» TASK GOAL
The copy you return must match the listing word for word and carry no pictures.

....................

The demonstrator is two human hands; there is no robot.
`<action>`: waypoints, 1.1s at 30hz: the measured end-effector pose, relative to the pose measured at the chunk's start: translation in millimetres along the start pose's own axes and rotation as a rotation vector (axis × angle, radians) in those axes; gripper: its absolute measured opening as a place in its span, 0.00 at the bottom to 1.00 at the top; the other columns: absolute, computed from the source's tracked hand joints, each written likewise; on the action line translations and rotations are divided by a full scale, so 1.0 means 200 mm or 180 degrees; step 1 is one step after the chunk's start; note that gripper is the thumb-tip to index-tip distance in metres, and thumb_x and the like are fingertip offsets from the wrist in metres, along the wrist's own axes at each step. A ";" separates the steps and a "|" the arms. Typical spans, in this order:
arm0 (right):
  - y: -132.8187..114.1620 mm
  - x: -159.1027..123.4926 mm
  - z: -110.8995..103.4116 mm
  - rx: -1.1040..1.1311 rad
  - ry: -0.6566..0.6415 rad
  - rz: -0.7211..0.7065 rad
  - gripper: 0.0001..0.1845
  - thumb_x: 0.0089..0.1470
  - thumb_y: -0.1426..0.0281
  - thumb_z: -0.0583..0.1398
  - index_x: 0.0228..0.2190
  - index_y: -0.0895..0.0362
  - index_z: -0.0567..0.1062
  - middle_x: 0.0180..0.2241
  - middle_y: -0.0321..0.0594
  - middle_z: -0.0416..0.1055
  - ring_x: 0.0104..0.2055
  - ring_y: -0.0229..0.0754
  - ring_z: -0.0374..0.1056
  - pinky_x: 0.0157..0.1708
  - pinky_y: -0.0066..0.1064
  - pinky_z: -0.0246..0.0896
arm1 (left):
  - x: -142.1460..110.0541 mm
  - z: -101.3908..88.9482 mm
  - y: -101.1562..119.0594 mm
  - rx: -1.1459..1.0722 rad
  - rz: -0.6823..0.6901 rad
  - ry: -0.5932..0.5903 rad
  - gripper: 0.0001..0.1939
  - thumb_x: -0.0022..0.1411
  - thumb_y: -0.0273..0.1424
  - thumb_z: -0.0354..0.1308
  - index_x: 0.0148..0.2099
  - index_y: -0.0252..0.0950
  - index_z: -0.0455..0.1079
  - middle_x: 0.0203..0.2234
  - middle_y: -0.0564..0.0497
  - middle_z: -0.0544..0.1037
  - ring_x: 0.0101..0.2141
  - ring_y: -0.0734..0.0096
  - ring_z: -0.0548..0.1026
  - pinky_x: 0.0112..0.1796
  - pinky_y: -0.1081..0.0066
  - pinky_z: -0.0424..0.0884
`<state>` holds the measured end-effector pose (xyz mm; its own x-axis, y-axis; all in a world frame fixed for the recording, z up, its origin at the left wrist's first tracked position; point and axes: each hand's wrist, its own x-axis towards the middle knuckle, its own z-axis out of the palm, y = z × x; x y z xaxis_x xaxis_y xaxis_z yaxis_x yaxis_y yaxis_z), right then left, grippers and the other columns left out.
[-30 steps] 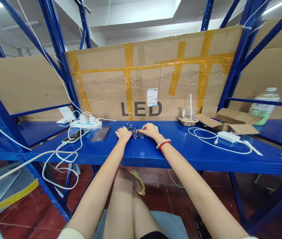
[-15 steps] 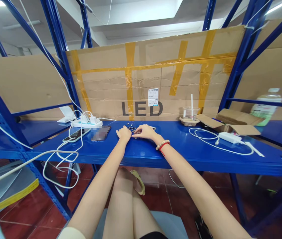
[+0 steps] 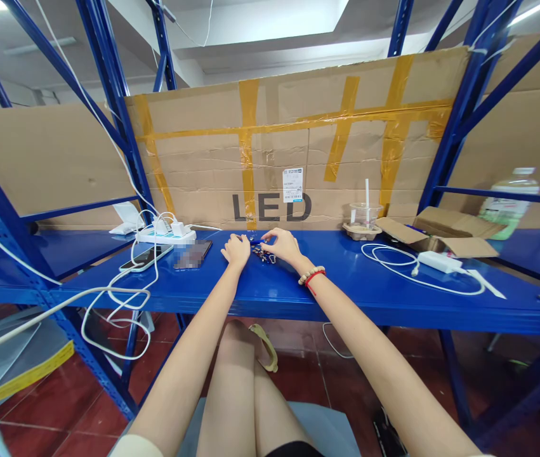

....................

» EXERCISE SOLUTION
The demonstrator is two human hands; there is no robot.
`<action>`: waypoints, 1.1s at 30hz: the measured end-effector pose, relative to the pose measured at the chunk's start: translation in millimetres along the start pose's own axes and rotation as a rotation vector (axis × angle, radians) in those axes; gripper: its absolute measured opening as a place in its span, 0.00 at the bottom to 1.00 at the top; the other columns: absolute, computed from the source's tracked hand joints, each written likewise; on the action line translations and rotations are divided by a full scale, so 1.0 means 200 mm or 180 degrees; step 1 is one step after the chunk's start; note that gripper is the thumb-tip to index-tip distance in metres, and thumb_x and the like are fingertip offsets from the wrist in metres, along the wrist's own axes at each step. A ";" separates the steps and a "|" the arms. Typical spans, in this order:
arm0 (right):
  - y: -132.8187..114.1620 mm
  - x: -159.1027..123.4926 mm
  - z: -110.8995..103.4116 mm
  - rx: -1.1040..1.1311 rad
  - ry: -0.6566..0.6415 rad
  - rz: -0.7211..0.7065 rad
  - gripper: 0.0001..0.1845
  - thumb_x: 0.0089..0.1470
  - thumb_y: -0.1426..0.0281
  - thumb_z: -0.0583..0.1398
  - index_x: 0.0228..0.2190
  - index_y: -0.0895..0.0362
  - index_z: -0.0567..0.1062
  - middle_x: 0.0180..0.2241
  - middle_y: -0.0321..0.0594
  - middle_z: -0.0416..0.1055
  - ring_x: 0.0104..0.2055
  - ring_y: -0.0229..0.0754
  - ring_z: -0.0374..0.1056
  - pinky_x: 0.0157..0.1708
  - pinky_y: -0.0066..0.1064
  - pinky_z: -0.0246..0.0896
arm1 (left):
  - x: -142.1460..110.0541 mm
  - z: -101.3908..88.9482 mm
  - y: -101.1562..119.0594 mm
  - rx: -1.1459..1.0722 rad
  - rz: -0.6823..0.6901 rad
  - ry: -0.5932..0.5903 rad
  - gripper: 0.0001..0.1939
  - thumb_x: -0.0022..0.1411
  - thumb_y: -0.0273..0.1424
  - thumb_z: -0.0354..0.1308
  - index_x: 0.0148..0.2099
  - index_y: -0.0252..0.0950
  - index_z: -0.0455..0.1079
  - middle_x: 0.0203..0.2234
  - middle_y: -0.0564..0.0497
  - middle_z: -0.0544..0.1037
  - ring_x: 0.0101..0.2141
  - ring_y: -0.0734..0.0096
  - ring_z: -0.0548..0.1026
  - pinky_x: 0.0112..0.1796
  - pinky_y: -0.1081..0.0066
  - pinky_z: -0.0424..0.0884
`<state>` holds the measured end-effector pose (xyz mm; its own x-axis, y-axis; all in a world frame fixed for the recording, z up, its origin at the left wrist's first tracked position; point and axes: each hand's wrist, its own x-axis towards the middle knuckle, its own z-axis out of the palm, y = z × x; x y z xaxis_x xaxis_y xaxis_z yaxis_x yaxis_y yaxis_z), right then left, grippers and the other columns left out.
[-30 steps] 
[-15 steps] 
[+0 steps] 

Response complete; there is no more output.